Nuova visione del rapporto fra percezione e azione nel cervello

 

 

GIOVANNI ROSSI

 

 

 

NOTE E NOTIZIE - Anno XIV – 30 gennaio 2016.

Testi pubblicati sul sito www.brainmindlife.org della Società Nazionale di Neuroscienze “Brain, Mind & Life - Italia” (BM&L-Italia). Oltre a notizie o commenti relativi a fatti ed eventi rilevanti per la Società, la sezione “note e notizie” presenta settimanalmente lavori neuroscientifici selezionati fra quelli pubblicati o in corso di pubblicazione sulle maggiori riviste e il cui argomento è oggetto di studio dei soci componenti lo staff dei recensori della Commissione Scientifica della Società.

 

 

[Tipologia del testo: RECENSIONE]

 

La rassicurante visione della neurofisiologia classica, che integrava la localizzazione del controllo della parola da parte delle aree di Broca e di Wernicke nello schema della topografia somatomotoria e somatosensoriale sviluppato sulla base degli studi di Penfield, senza perdere la sua validità è divenuta parte di un tutto complesso e solo in piccola parte conosciuto, circa il quale si accumulano dati ed ipotesi interpretative. Dopo la fase di individuazione di localizzazioni corticali apparentemente ordinate, circoscritte ed universali, i progressi nella conoscenza delle basi neurali delle funzioni percettive e psichiche hanno proposto realtà “scomode”, in quanto difficili da riportare ad un quadro schematico di dati definiti e regole costanti. Ad esempio, gli studi su pazienti con cervello diviso introdotti dal team di Roger Sperry e proseguiti per oltre vent’anni, dopo aver introdotto nozioni quali quelle di emisfero dominante o categoriale dotato di uso consapevole della lingua e contrapposto all’emisfero rappresentazionale muto e vicino all’elaborazione inconscia, concludevano che in rapporto a funzioni di livello psichico non tutti i cervelli sono organizzati allo stesso modo. Un’affermazione originata da evidenze inconfutabili, che metteva in crisi il metodo e la significatività di una parte considerevole di studi di misura basati su medie statistiche.

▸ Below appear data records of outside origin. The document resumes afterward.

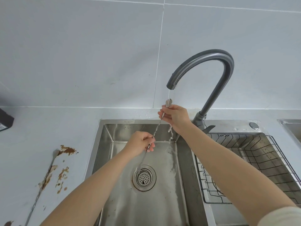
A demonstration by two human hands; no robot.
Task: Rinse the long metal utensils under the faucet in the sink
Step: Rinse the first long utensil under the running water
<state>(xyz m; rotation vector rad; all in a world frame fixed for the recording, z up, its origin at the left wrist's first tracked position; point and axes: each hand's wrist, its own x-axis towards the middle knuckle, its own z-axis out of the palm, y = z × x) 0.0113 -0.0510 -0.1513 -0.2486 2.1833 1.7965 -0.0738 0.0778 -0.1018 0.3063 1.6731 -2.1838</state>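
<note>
A long twisted metal utensil [156, 128] slants over the steel sink [104, 136]. Its spoon end pokes up into the thin water stream under the grey faucet [216, 66]; its forked end hangs above the drain strainer [144, 177]. My right hand [175, 115] pinches the top of the utensil just below the spout. My left hand [143, 142] grips the lower part of its shaft. Water runs down past my right wrist into the basin. A second long metal utensil [43, 181] lies on the counter to the left, smeared with brown sauce.
Brown stains [62, 175] spot the pale counter left of the sink. A black wire rack [254, 160] sits in the right-hand basin. A dark box [5, 119] stands at the far left edge. White wall tiles rise behind the faucet.
</note>
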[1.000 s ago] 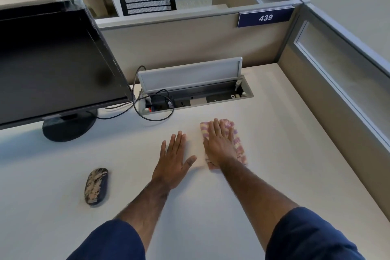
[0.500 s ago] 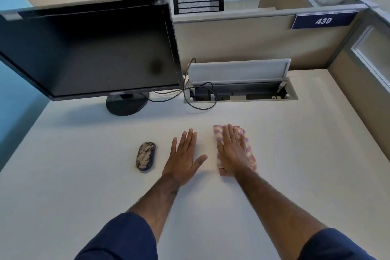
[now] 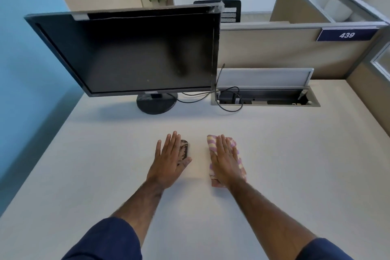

Anche se il proseguire della ricerca ha evidenziato, nel complesso, una netta prevalenza di elementi comuni a tutti i cervelli della stessa specie – e non solo al livello molecolare e cellulare, ma anche dei sistemi neuronici – la consapevolezza da parte dei ricercatori di differenze individuali tanto più marcate e significative quanto più è evoluta la specie ed elevato il processo psichico considerato, costituisce un cambiamento notevole rispetto al passato. L’analisi dei piccoli circuiti all’interno dei sistemi locali, confrontata con lo studio dei sistemi globali dell’encefalo, ha reso evidenti delle profonde differenze di regime neurofunzionale che giustificano l’approccio alla fisiologia cerebrale mediante la teoria matematica della complessità. Complesso è un sistema le cui parti obbediscono a regole diverse da quelle che governano l’insieme.

Il modello ingenuo ed involontariamente neofrenologico di un cervello come macchina costituita da semplici parti in cui sono ripartite e localizzate funzioni concepite empiricamente e definite culturalmente, è stato definitivamente accantonato, per dar luogo ad innumerevoli modelli ipotetici di processi neurali, spesso proposti come parziali e temporanei, perché espressione di un work in progress, ma aderenti ai risultati ottenuti e, in genere, coerenti con le nozioni più recentemente emerse in quel settore di studi.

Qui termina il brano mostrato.